YOUR INSTRUCTIONS -> Output all of the data exactly as it appears, but leave out any pictures it contains.

[Opening DATA SHOWN section]

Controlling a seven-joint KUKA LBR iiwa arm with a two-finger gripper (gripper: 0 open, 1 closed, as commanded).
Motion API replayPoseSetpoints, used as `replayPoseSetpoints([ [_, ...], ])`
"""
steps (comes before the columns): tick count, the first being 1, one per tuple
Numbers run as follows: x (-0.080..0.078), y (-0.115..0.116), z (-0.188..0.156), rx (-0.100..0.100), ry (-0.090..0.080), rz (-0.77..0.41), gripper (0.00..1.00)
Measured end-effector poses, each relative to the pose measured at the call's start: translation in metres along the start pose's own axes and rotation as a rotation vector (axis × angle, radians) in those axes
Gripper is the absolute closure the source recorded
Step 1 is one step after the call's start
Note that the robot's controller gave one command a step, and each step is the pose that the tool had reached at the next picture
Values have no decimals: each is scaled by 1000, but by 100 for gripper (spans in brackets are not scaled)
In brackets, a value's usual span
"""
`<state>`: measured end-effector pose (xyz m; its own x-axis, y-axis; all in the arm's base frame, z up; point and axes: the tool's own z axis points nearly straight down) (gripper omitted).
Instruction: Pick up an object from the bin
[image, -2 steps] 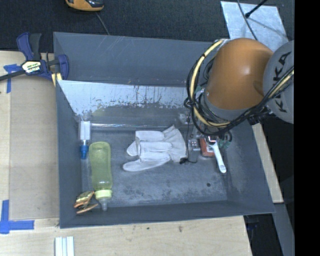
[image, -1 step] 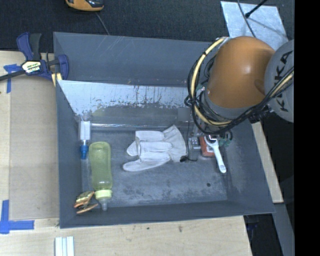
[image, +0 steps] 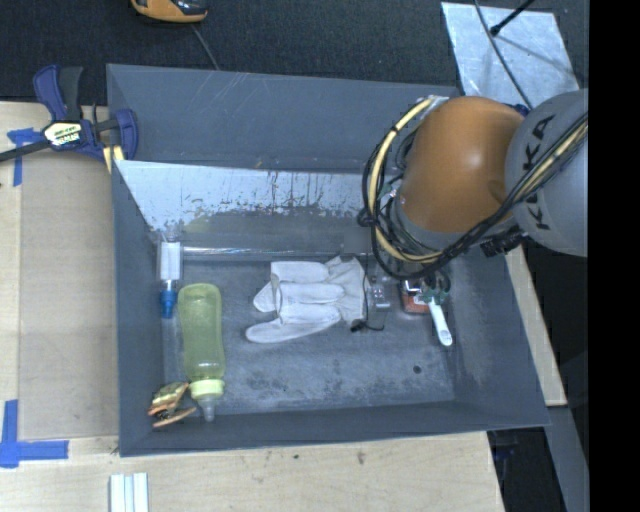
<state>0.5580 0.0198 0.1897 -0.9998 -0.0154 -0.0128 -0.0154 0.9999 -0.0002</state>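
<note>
My gripper (image: 376, 297) hangs low in the right half of the bin, under the arm's wrist. It is right at the right-hand edge of a crumpled white glove (image: 298, 300) that lies flat in the middle of the bin floor. Just right of the gripper lie a small orange-red piece (image: 413, 299) and a white stick-like handle (image: 441, 328) pointing towards the bin's front. The wrist above hides the gripper's upper part, and whether it touches the glove cannot be made out.
Along the left side lies a yellow-green bottle (image: 200, 336) with its cap towards the front. A white and blue tube (image: 168, 276) lies behind it, and a brass-coloured clip (image: 172, 404) sits in the front left corner. The arm's wrist overhangs the back right.
</note>
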Motion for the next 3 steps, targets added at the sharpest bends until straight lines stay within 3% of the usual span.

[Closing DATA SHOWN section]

RESPONSE TO THE EXERCISE ->
Controlling a seven-joint KUKA LBR iiwa arm with a two-finger gripper (gripper: 0 open, 1 closed, as commanded).
Motion API replayPoseSetpoints, used as `replayPoseSetpoints([ [_, ...], ])`
"""
steps (comes before the columns): tick count, the first being 1, one per tuple
Numbers run as follows: x (-0.080..0.078), y (-0.115..0.116), z (-0.188..0.156), rx (-0.100..0.100), ry (-0.090..0.080), rz (-0.77..0.41), gripper (0.00..1.00)
Measured end-effector poses, each relative to the pose measured at the call's start: translation in metres along the start pose's own axes and rotation as a rotation vector (axis × angle, radians) in those axes
Gripper is the absolute closure the source recorded
Step 1 is one step after the call's start
Note that the robot's controller gave one command a step, and each step is the pose that the tool had reached at the next picture
Values have no decimals: each is scaled by 1000, but by 100 for gripper (spans in brackets are not scaled)
In brackets, a value's usual span
"""
`<state>`: measured end-effector pose (xyz m; its own x-axis, y-axis; all in the arm's base frame, z up; point and axes: the tool's own z axis points nearly straight down) (gripper omitted).
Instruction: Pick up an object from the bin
[image, -2 steps] 
[image, -1 step] 
[image, +0 steps] 
<state>0.5580 0.0198 0.1897 -0.9998 -0.0154 -0.0128 -0.0154 0.9999 -0.0002</state>
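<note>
My gripper (image: 376, 297) hangs low in the right half of the bin, under the arm's wrist. It is right at the right-hand edge of a crumpled white glove (image: 298, 300) that lies flat in the middle of the bin floor. Just right of the gripper lie a small orange-red piece (image: 413, 299) and a white stick-like handle (image: 441, 328) pointing towards the bin's front. The wrist above hides the gripper's upper part, and whether it touches the glove cannot be made out.
Along the left side lies a yellow-green bottle (image: 200, 336) with its cap towards the front. A white and blue tube (image: 168, 276) lies behind it, and a brass-coloured clip (image: 172, 404) sits in the front left corner. The arm's wrist overhangs the back right.
</note>
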Motion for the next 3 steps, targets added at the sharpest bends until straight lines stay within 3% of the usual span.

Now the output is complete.